PROPTECH-X ‘Proptech & Property News’: Zoopla report highlights rental unaffordability for single earners | UK property market nearing crunch point

Andrew Stanton’s daily proptech & property news in association with Estate Agent Networking

Rental unaffordability for single earners hits highest level for over a decade – underlining the need for new investment into rental sector

  • The average rent for new lets has increased by £117 per month since last year, reaching £1,078 per calendar month. 
  • Rental growth now stands at 12% per annum – double earnings growth of 6% and accounting for 35% of the average income of a single earner (the highest level in over a decade)
  • Rents are increasing fastest in the UK’s largest cities with rents up 17% or £273 per month in London over the past 12 months – this is the same in major regional cities including Manchester (+15.6%) and Glasgow (+14.1%)
  • This is pushing many renters to look for smaller homes or consider sharing – with a jump in demand for 1-bed flats resulting from renters seeking better value for money
  • More investment in supply is the primary route to moderating rental growth and boosting quality and choice for renters 
  • Looking ahead to 2023, if rental growth continues at the current rate of 12% – the proportion of earnings needed to pay rent would be stretched even higher to 37%. However, growing unaffordability is likely to hit spending power with rental growth slowing to +5% next year

Rental unaffordability for single earners hits highest level for over a decade. This is according to Zoopla, the UK’s leading property destination, in its latest Rental Market Report. 

Rents show no sign of slowing – despite cost of living pressures

The average rent for a new letting has increased by £117 per month since last year, reaching £1,078 per calendar month – and accounting for 35% of the average income of a single earner.
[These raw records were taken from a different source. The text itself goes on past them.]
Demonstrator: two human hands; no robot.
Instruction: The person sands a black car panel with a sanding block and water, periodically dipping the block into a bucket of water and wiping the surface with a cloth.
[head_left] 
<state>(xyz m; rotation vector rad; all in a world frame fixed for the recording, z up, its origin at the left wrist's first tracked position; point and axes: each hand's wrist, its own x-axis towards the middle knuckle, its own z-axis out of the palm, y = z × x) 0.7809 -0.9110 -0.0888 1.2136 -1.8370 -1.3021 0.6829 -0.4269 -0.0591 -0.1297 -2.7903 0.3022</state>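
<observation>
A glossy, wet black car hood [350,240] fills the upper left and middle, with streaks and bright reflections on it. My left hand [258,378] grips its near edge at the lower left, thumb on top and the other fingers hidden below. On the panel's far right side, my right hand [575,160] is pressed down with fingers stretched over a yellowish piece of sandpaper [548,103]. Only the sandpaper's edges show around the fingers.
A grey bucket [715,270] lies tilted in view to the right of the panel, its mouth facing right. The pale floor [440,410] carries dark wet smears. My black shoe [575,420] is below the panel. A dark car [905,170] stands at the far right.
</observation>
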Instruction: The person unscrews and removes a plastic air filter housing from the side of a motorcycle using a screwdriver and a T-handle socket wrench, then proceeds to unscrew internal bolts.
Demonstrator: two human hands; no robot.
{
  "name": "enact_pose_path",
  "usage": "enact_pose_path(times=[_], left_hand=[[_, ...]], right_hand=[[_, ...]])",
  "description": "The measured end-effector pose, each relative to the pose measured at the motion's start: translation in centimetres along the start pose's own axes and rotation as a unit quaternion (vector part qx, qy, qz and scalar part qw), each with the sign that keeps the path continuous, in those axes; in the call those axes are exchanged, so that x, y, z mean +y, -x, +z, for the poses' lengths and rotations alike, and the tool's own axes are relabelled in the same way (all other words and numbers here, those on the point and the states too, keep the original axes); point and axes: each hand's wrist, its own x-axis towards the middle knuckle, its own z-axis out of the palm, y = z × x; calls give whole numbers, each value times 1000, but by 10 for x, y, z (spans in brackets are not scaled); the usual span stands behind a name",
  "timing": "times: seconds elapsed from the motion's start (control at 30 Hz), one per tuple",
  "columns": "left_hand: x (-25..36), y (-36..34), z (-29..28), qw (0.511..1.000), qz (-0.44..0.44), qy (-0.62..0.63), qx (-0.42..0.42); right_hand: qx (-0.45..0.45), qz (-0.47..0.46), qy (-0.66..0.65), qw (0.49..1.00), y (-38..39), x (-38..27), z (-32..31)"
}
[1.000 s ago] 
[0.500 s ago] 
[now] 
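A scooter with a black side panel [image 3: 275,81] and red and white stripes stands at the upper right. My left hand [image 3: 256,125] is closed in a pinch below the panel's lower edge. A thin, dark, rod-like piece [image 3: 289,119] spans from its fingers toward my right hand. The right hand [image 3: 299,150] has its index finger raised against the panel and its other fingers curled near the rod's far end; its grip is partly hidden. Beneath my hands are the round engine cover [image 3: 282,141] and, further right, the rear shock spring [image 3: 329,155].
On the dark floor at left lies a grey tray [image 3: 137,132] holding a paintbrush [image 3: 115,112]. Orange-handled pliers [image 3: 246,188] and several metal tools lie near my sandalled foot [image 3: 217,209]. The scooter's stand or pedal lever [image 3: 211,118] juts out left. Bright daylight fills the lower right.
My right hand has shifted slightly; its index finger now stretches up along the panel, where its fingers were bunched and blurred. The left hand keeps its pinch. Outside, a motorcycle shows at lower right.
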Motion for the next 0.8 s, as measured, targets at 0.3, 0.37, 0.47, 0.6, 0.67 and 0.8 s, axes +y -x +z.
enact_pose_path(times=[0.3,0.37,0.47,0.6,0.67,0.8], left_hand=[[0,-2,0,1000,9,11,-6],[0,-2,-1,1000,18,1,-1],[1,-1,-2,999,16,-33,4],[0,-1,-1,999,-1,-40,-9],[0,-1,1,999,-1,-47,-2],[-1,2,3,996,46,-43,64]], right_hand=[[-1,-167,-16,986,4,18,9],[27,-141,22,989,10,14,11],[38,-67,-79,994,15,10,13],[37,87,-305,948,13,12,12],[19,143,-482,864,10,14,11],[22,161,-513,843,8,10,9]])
This is the highest level in over a decade and is exacerbated by the chronic demand and supply imbalance with the stock of homes for rent down 38% in comparison to the 5-year average and down 4% in comparison to last November. 
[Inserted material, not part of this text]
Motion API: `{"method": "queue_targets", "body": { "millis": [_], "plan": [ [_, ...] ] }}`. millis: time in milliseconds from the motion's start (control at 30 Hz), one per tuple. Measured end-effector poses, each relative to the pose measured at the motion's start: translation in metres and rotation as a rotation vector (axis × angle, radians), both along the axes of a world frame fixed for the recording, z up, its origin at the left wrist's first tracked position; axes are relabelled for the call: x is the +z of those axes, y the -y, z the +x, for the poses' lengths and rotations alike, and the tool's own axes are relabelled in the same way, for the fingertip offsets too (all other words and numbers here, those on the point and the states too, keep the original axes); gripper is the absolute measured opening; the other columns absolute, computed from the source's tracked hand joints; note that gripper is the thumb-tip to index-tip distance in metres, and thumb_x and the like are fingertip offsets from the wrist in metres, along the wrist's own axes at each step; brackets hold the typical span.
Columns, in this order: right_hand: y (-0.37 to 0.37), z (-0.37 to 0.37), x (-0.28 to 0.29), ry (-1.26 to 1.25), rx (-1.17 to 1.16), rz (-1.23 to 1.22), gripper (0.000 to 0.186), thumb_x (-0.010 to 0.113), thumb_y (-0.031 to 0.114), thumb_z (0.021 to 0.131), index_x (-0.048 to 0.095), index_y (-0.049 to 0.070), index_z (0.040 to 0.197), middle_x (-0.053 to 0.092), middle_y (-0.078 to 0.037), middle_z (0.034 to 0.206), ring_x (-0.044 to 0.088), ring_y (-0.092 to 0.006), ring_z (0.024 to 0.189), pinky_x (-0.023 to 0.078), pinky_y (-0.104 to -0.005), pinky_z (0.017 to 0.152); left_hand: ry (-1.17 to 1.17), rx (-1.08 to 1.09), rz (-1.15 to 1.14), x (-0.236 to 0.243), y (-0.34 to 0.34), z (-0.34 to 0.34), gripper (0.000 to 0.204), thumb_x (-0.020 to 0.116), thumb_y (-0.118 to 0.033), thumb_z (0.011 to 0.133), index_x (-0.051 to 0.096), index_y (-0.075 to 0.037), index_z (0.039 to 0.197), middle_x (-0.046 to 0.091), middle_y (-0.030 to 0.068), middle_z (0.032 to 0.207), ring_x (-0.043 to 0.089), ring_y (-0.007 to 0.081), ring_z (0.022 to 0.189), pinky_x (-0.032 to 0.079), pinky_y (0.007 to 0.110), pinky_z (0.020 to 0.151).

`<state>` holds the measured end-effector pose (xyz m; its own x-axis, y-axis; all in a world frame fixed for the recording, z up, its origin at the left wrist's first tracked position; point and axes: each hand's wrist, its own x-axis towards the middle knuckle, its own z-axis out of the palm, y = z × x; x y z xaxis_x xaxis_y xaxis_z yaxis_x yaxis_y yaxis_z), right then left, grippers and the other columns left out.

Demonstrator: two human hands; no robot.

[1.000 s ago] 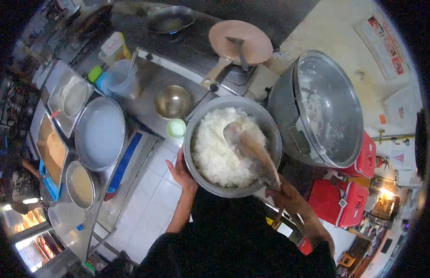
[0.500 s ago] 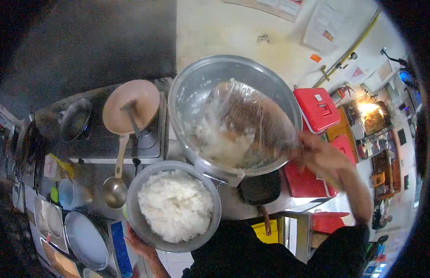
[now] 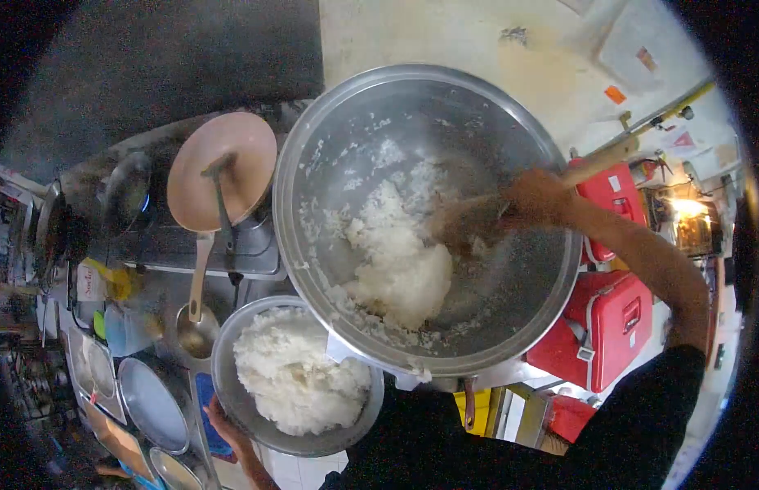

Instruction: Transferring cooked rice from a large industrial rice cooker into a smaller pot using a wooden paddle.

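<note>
A large metal pot fills the middle, with a clump of white rice and loose grains stuck to its wall. Over its right side, my right hand is closed around a wooden paddle. The handle sticks out to the upper right; the blade end inside the pot is smeared by motion. Below left stands a grey metal bowl heaped with rice. My left hand grips this bowl at its lower left side, its fingers partly hidden. The pot's near edge overlaps the bowl's rim.
To the left, a pink pan with a dark utensil sits on the stove. A small metal ladle or pan lies nearer. Red cooler boxes stand right of the pot. A pale basin lies at lower left.
The pot appears larger and lower in view, with more of its inside showing. My right hand has moved from the pot's right rim to over its inside. My left hand stays at the bowl.
</note>
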<state>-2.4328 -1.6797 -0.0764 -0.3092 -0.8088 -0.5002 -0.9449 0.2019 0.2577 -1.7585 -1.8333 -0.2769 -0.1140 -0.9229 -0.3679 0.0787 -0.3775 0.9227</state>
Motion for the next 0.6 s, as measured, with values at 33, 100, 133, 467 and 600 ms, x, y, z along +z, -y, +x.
{"method": "queue_targets", "body": {
  "millis": [33,100,133,467,600],
  "plan": [
    [0.000,0.003,-0.001,0.071,0.041,0.036,0.057,0.058,0.057,0.073,0.061,0.004,0.092,0.061,-0.018,0.076,0.061,-0.0353,0.077,0.050,-0.0438,0.069,0.036,0.006,0.016,-0.004,0.003,-0.001,0.065,0.025,-0.055,0.091,0.045,-0.003,0.123,0.047,0.0143,0.122,0.044,0.0267,0.111,0.034,0.041,0.095],
    [0.001,0.012,-0.003,0.030,-0.010,0.171,0.059,0.057,0.059,0.072,0.062,0.004,0.094,0.061,-0.019,0.077,0.061,-0.0351,0.078,0.050,-0.0440,0.070,0.120,-0.052,-0.008,-0.006,0.007,0.001,0.064,0.025,-0.054,0.091,0.045,-0.002,0.123,0.048,0.0139,0.121,0.045,0.0265,0.109,0.035,0.040,0.094],
    [-0.002,0.020,-0.004,0.015,-0.037,0.247,0.060,0.056,0.061,0.072,0.062,0.005,0.095,0.062,-0.019,0.078,0.061,-0.0350,0.079,0.050,-0.0441,0.070,0.160,-0.082,-0.015,-0.008,0.009,0.001,0.064,0.026,-0.054,0.091,0.044,-0.002,0.123,0.048,0.0137,0.120,0.046,0.0264,0.108,0.035,0.039,0.093],
    [0.003,0.098,-0.032,0.267,-0.469,0.348,0.064,0.051,0.064,0.075,0.065,0.004,0.092,0.063,-0.020,0.084,0.062,-0.0357,0.081,0.049,-0.0431,0.076,-0.006,0.222,0.165,-0.020,0.003,0.005,0.069,0.027,-0.057,0.089,0.033,-0.004,0.132,0.038,0.0149,0.131,0.042,0.0311,0.115,0.035,0.044,0.096],
    [0.034,0.105,-0.052,0.368,-0.594,0.273,0.063,0.053,0.063,0.075,0.066,0.002,0.085,0.062,-0.018,0.073,0.063,-0.0310,0.074,0.048,-0.0414,0.070,0.052,0.151,0.101,-0.013,0.003,0.000,0.073,0.028,-0.061,0.087,0.035,-0.003,0.131,0.043,0.0150,0.126,0.046,0.0294,0.110,0.039,0.043,0.091]
  ]
}}
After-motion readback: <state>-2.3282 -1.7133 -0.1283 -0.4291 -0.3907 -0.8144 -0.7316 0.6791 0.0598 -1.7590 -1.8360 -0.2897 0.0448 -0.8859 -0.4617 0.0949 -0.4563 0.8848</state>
In stark comparison, rental enquiries per estate agency branch are 46% above the 5-year average with rental demand being further boosted by rising mortgage rates which is limiting access to homeownership for first-time buyers. 

The gap in rental inflation between new lettings and all privately rented homes is also widening. For the 75% of renters that do not move each year, rental increases are much lower at 3.8% in the year to October 2022 – slower than the growth in average earnings.* This gap is why a growing number of renters are renewing their rental properties and staying put to avoid rike hikes if they move – however, this trend is compounding the supply problems in the sector.  

Looking ahead to 2023, if rental growth continues at the current rate of 12% – the proportion of earnings needed to pay rent would be stretched even higher to 37%. This is unlikely, however, with the growing unaffordability of renting likely to hit spending power with rental inflation slowing to +5% next year

Rents in cities race ahead

Rents are increasing fastest in the UK’s largest cities with rents up 17% or £273 per month in London over the past 12 months. This is also the case in other large regional cities including Manchester (+15.6%), Birmingham (+12.3%),  Glasgow (+14.1%), Bristol (+12.9%) and Sheffield (+12.4%).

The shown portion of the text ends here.